● Task requirements
The answer consists solely of the data below, reproduced exactly.

»»

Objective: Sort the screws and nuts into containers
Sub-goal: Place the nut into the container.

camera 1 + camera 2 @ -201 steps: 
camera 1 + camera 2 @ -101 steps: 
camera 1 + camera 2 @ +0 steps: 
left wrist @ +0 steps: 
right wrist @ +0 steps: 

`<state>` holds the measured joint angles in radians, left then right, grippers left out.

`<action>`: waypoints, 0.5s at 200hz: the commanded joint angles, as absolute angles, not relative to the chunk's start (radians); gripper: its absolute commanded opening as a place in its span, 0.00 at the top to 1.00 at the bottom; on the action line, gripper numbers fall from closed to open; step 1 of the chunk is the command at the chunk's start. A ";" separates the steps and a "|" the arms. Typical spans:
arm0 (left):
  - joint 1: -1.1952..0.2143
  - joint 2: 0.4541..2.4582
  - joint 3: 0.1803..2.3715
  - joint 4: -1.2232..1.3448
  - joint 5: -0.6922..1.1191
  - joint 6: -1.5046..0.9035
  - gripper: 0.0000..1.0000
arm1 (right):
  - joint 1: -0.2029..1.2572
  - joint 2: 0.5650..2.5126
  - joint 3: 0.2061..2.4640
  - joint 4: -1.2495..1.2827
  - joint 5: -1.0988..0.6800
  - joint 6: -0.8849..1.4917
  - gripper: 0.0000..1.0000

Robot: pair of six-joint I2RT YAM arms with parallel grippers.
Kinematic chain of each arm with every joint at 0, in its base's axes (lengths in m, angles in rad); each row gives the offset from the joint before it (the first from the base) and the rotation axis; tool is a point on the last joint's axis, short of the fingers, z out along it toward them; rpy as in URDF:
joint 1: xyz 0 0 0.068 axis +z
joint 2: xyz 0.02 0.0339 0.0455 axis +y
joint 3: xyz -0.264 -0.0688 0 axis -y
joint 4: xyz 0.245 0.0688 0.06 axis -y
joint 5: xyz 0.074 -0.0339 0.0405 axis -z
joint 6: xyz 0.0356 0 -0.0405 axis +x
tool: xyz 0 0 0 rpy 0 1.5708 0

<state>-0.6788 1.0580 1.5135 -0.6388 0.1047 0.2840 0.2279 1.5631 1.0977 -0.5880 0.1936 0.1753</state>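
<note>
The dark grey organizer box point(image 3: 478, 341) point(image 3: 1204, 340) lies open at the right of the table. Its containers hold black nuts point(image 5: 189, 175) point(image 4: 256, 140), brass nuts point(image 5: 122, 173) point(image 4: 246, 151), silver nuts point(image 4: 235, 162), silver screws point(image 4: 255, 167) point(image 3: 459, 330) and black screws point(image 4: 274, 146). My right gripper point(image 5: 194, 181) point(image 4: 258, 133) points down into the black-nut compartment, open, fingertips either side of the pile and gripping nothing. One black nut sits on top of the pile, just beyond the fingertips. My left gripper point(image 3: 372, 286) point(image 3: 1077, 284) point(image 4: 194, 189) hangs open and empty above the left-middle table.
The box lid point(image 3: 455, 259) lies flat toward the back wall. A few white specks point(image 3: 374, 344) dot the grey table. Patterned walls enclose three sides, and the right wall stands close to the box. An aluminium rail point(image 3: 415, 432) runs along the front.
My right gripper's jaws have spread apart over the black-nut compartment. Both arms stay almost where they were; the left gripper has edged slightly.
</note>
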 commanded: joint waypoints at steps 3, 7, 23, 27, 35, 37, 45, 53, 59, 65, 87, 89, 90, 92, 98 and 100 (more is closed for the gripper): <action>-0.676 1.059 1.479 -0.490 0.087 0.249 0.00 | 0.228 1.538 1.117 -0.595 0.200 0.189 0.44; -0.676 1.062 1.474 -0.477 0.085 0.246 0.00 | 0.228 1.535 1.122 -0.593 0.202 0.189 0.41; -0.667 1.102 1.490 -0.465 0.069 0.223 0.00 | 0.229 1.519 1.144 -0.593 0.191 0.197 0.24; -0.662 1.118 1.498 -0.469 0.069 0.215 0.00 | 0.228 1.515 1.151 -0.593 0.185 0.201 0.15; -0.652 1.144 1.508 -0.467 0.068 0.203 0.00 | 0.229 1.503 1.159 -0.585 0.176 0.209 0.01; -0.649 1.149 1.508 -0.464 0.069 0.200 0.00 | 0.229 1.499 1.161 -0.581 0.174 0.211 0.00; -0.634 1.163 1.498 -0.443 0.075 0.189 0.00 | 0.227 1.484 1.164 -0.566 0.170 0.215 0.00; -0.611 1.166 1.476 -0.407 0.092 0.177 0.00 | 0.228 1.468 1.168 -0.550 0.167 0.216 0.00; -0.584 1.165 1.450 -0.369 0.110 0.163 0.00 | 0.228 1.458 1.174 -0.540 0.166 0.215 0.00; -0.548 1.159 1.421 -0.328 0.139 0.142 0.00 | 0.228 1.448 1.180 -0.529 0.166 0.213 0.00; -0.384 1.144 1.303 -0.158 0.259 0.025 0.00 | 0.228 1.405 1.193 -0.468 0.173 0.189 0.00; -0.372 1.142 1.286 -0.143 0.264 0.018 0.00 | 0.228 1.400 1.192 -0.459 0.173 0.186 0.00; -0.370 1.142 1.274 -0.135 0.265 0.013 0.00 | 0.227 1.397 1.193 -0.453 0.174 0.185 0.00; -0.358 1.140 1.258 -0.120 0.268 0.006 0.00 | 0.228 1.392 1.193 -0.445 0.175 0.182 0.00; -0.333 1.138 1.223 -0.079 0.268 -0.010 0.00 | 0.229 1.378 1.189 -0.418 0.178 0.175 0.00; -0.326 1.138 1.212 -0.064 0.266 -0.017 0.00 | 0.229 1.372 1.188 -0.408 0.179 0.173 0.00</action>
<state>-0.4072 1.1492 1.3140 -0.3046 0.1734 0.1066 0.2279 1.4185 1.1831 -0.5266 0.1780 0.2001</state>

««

● Task response
Objective: Sort the screws and nuts into containers
Sub-goal: Place the nut into the container.

camera 1 + camera 2 @ -201 steps: 
camera 1 + camera 2 @ -101 steps: 
camera 1 + camera 2 @ +0 steps: 
left wrist @ +0 steps: 
right wrist @ +0 steps: 

`<state>` holds the measured joint angles in radians, left then right, grippers left out.

`<action>`: waypoints, 0.5s at 200hz: the commanded joint angles, as absolute angles, not relative to the chunk's start (radians); gripper: its absolute commanded opening as a place in its span, 0.00 at the top to 1.00 at the bottom; on the action line, gripper numbers fall from closed to open; step 1 of the chunk is the command at the chunk's start. A ";" separates the steps and a "|" the arms. Typical spans:
arm0 (left):
  - joint 1: -1.1952..0.2143
  - joint 2: 0.4541..2.4582
  - joint 3: 0.1803..2.3715
  - joint 4: -1.2232..1.3448
  - joint 5: -0.6922..1.1191
  - joint 6: -1.5046..0.9035
  - gripper: 0.0000..1.0000
arm1 (right):
  - joint 1: -0.2029..1.2572
  - joint 2: 0.5650..2.5126
  - joint 3: 0.2061..2.4640
  - joint 4: -1.2495..1.2827
  - joint 5: -1.0988..0.6800
  - joint 6: -0.8849..1.4917
  - gripper: 0.0000..1.0000

Robot: pair of six-joint I2RT YAM arms with parallel grippers.
Kinematic chain of each arm with every joint at 0, in its base's axes (lengths in m, angles in rad); each row gives the offset from the joint before it (the first from the base) and the rotation axis; tool is a point on the last joint's axis, short of the fingers, z out along it toward them; rpy as in URDF:
joint 1: xyz 0 0 0.068 axis +z
joint 2: xyz 0.02 0.0339 0.0455 axis +y
joint 3: xyz -0.264 -0.0688 0 axis -y
joint 4: xyz 0.245 0.0688 0.06 axis -y
joint 5: xyz 0.074 -0.0339 0.0405 axis -z
joint 6: xyz 0.0356 0 -0.0405 axis +x
tool: xyz 0 0 0 rpy 0 1.5708 0

<state>-0.6788 1.0580 1.5135 -0.6388 0.1047 0.2840 0.2279 1.5631 1.0977 -0.5880 0.1936 0.1753</state>
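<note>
The dark grey organizer box point(image 3: 478, 341) point(image 3: 1204, 340) lies open at the right of the table. Its containers hold black nuts point(image 5: 189, 175) point(image 4: 256, 140), brass nuts point(image 5: 122, 173) point(image 4: 246, 151), silver nuts point(image 4: 235, 162), silver screws point(image 4: 255, 167) point(image 3: 459, 330) and black screws point(image 4: 274, 146). My right gripper point(image 5: 194, 181) point(image 4: 258, 133) points down into the black-nut compartment, open, fingertips either side of the pile and gripping nothing. One black nut sits on top of the pile, just beyond the fingertips. My left gripper point(image 3: 372, 286) point(image 3: 1077, 284) point(image 4: 194, 189) hangs open and empty above the left-middle table.
The box lid point(image 3: 455, 259) lies flat toward the back wall. A few white specks point(image 3: 374, 344) dot the grey table. Patterned walls enclose three sides, and the right wall stands close to the box. An aluminium rail point(image 3: 415, 432) runs along the front.
My right gripper's jaws have spread apart over the black-nut compartment. Both arms stay almost where they were; the left gripper has edged slightly.
</note>
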 commanded: joint waypoints at steps 3, 7, 23, 27, 35, 37, 45, 53, 59, 65, 87, 89, 90, 92, 98 and 100 (more is closed for the gripper): <action>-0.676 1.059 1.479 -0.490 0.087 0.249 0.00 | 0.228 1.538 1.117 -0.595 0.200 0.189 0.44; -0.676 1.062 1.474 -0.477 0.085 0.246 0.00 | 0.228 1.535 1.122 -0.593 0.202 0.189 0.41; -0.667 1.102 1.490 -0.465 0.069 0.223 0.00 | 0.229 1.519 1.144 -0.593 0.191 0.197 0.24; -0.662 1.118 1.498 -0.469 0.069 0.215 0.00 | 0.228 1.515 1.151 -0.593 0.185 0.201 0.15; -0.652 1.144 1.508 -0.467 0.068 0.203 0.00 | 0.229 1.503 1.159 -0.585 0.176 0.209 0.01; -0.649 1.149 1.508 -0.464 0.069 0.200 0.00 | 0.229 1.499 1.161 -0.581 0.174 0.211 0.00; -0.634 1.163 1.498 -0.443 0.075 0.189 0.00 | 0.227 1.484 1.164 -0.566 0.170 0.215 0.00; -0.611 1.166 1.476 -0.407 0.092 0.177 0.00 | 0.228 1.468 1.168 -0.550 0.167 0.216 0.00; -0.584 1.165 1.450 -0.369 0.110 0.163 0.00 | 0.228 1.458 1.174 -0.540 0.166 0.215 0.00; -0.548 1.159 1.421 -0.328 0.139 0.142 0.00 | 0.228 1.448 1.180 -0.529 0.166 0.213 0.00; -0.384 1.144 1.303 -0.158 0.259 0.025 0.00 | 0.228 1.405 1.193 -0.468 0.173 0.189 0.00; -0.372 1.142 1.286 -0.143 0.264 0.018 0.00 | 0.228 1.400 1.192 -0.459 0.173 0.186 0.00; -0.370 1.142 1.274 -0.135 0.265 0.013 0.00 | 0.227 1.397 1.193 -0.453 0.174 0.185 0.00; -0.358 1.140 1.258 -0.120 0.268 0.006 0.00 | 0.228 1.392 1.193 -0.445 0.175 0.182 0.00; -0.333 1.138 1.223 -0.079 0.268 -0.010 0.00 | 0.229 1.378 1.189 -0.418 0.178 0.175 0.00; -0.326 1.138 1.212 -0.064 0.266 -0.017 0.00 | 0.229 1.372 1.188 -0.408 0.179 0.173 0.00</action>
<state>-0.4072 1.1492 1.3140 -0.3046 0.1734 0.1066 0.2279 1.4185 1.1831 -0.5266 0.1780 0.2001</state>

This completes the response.